▸ **Goal of the exercise**
What is needed is the number of lines below that contain the string "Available", with no other text.

◆ ◆ ◆ ◆ ◆ ◆ ◆

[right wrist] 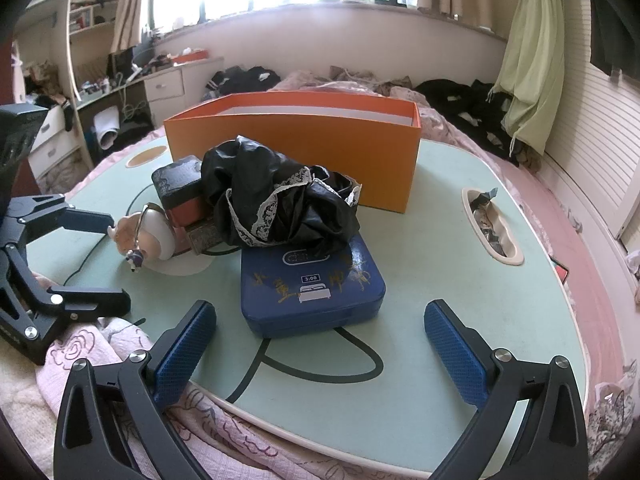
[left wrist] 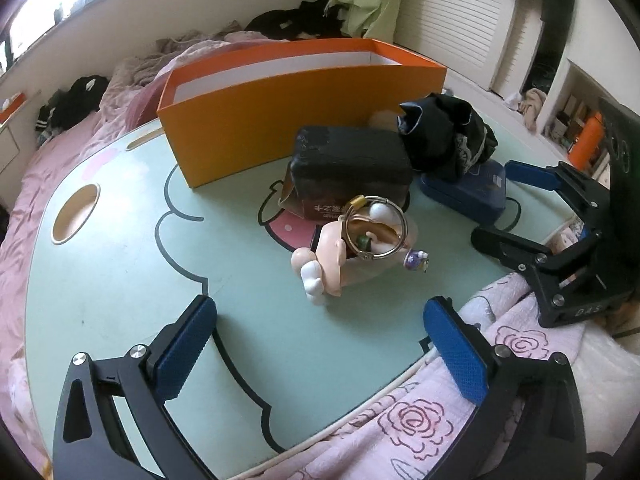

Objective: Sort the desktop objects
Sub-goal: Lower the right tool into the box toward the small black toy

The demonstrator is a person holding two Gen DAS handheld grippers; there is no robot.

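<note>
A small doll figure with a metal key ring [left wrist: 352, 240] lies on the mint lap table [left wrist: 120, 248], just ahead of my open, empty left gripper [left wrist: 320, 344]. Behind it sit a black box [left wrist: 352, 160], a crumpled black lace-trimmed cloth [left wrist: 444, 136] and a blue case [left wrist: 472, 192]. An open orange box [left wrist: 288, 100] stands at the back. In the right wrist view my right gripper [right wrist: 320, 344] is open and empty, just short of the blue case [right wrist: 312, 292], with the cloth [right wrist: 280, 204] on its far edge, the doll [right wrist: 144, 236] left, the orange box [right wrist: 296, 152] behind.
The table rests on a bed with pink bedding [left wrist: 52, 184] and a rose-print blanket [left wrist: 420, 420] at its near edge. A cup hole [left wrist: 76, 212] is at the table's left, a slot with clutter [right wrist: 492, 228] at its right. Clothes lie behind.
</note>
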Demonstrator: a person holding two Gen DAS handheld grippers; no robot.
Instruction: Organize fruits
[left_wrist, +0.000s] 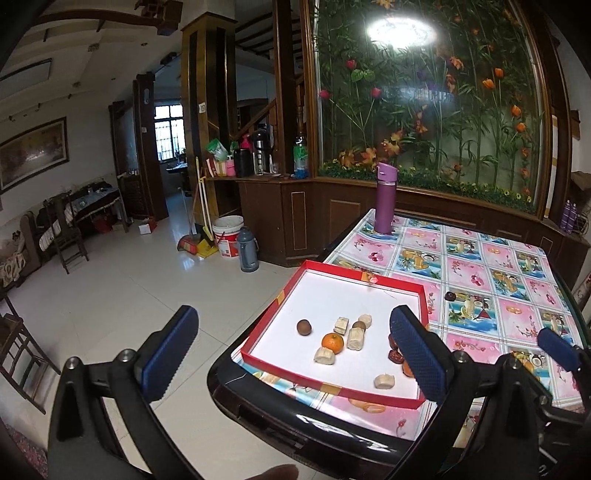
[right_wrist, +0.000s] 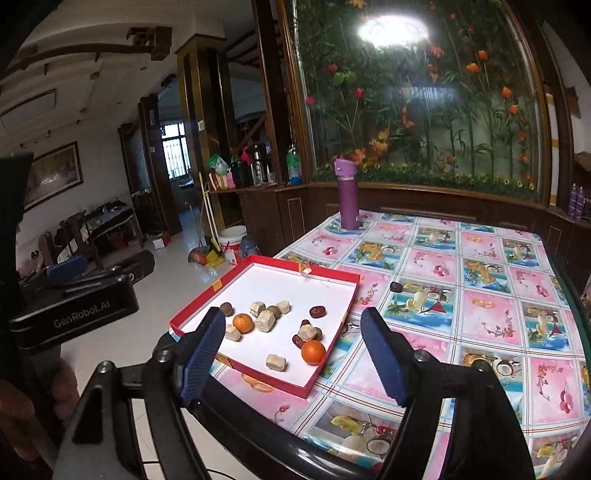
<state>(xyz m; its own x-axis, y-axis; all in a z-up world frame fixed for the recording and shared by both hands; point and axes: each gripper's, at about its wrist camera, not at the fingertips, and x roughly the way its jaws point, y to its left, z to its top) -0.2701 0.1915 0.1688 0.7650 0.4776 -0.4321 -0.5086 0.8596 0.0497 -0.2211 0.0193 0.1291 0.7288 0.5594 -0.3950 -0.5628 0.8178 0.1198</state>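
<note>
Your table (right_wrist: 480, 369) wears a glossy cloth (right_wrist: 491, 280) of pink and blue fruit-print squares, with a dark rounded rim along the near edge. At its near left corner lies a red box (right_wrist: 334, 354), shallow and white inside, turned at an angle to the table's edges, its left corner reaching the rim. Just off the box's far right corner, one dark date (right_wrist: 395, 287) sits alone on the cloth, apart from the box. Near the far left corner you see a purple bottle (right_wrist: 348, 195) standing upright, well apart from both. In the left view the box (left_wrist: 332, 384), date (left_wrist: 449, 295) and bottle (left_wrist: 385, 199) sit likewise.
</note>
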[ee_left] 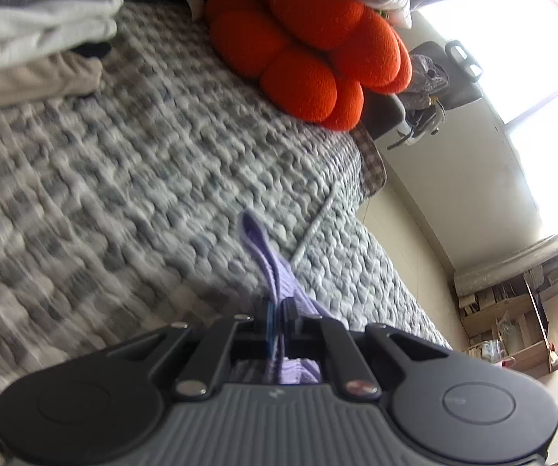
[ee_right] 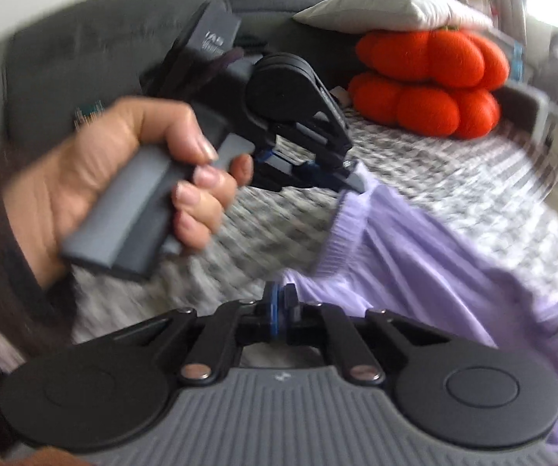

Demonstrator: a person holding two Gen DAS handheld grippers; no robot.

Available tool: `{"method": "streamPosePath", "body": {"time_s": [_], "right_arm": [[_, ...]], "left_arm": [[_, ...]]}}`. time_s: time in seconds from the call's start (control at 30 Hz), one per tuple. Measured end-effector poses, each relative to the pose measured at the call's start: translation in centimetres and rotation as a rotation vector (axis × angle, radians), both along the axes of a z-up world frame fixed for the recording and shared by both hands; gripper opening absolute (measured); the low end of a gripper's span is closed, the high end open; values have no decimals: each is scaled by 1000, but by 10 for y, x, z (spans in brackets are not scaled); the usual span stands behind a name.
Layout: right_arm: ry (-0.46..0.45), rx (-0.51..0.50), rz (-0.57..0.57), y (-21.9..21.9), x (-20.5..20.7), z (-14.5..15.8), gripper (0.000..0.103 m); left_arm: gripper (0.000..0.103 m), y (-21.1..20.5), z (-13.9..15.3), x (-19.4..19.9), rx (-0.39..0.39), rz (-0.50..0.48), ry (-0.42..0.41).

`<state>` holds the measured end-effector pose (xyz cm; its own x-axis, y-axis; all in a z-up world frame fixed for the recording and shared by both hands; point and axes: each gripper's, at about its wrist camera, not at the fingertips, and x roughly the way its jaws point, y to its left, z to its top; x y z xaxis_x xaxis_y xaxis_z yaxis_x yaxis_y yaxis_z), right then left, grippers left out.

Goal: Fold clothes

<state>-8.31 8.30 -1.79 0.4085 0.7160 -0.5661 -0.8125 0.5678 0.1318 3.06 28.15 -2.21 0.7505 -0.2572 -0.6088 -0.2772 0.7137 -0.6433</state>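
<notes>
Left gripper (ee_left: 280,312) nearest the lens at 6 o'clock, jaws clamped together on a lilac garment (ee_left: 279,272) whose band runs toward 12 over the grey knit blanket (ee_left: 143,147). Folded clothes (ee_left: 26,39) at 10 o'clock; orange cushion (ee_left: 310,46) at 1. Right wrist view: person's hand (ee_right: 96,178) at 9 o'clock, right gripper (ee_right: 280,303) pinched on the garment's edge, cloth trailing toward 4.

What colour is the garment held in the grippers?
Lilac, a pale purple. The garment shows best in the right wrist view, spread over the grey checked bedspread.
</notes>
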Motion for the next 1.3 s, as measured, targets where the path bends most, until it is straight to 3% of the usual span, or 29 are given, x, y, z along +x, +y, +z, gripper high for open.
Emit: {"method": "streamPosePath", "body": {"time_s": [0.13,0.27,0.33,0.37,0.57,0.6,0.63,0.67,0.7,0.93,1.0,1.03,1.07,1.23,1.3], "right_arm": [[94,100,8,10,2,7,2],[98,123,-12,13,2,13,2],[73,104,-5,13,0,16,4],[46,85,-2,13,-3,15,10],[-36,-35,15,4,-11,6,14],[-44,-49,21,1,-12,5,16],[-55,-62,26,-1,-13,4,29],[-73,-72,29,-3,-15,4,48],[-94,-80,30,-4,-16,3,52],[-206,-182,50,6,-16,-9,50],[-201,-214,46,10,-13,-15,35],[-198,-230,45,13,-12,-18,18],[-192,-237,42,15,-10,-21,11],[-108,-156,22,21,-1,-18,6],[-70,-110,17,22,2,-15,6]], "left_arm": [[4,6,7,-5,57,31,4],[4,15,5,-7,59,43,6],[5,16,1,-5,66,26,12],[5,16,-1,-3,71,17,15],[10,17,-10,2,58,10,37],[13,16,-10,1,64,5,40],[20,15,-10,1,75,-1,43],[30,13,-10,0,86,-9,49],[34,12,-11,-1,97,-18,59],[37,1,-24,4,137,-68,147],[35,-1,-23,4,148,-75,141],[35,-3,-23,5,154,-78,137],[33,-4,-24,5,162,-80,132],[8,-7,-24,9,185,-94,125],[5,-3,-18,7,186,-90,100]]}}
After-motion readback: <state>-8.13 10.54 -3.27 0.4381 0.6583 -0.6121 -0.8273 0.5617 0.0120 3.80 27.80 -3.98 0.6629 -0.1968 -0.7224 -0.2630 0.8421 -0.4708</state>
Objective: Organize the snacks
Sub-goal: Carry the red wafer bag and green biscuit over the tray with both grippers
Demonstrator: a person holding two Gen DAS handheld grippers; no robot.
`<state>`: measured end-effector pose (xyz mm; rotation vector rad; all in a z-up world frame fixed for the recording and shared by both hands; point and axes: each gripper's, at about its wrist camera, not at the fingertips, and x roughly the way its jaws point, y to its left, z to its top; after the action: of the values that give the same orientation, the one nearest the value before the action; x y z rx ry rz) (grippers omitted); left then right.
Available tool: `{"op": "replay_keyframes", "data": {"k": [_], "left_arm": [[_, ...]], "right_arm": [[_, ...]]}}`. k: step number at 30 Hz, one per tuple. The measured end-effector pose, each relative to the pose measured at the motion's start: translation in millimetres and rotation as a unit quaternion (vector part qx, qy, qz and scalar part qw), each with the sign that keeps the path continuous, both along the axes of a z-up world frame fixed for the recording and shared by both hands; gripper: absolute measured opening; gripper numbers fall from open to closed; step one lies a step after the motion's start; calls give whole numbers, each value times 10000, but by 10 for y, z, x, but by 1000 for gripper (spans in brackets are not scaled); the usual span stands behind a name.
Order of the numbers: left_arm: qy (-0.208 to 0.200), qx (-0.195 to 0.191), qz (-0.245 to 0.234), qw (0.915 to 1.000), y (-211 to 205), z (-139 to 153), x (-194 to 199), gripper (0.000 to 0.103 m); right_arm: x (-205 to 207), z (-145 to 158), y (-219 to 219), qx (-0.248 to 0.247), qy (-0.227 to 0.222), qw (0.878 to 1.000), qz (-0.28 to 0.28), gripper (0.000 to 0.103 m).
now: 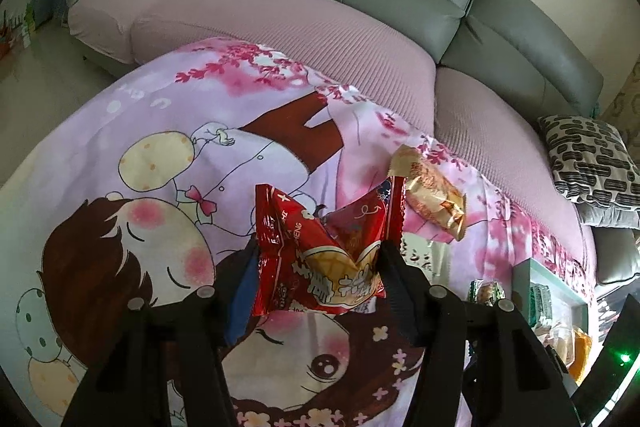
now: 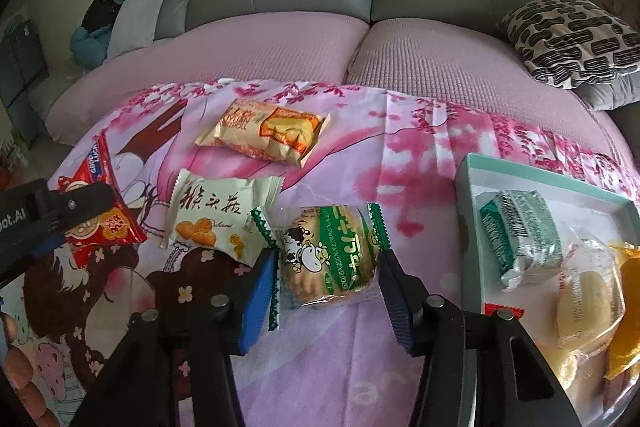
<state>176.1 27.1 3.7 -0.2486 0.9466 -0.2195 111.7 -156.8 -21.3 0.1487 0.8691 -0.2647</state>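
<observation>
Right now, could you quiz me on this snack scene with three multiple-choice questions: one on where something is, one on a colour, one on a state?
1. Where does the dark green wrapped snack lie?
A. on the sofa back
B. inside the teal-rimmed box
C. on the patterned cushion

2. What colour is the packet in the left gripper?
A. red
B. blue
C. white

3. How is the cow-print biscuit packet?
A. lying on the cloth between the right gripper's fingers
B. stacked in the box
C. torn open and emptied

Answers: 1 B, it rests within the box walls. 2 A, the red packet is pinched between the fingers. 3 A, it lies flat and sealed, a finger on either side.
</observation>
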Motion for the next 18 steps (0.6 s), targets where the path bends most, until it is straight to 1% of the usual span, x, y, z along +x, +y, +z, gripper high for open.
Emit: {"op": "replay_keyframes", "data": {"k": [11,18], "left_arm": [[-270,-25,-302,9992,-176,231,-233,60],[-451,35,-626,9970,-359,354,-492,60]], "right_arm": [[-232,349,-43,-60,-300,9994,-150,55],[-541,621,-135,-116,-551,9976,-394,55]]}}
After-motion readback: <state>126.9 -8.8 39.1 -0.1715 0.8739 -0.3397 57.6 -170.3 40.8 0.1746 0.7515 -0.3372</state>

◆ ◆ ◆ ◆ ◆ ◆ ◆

▸ **Solution for this problem**
2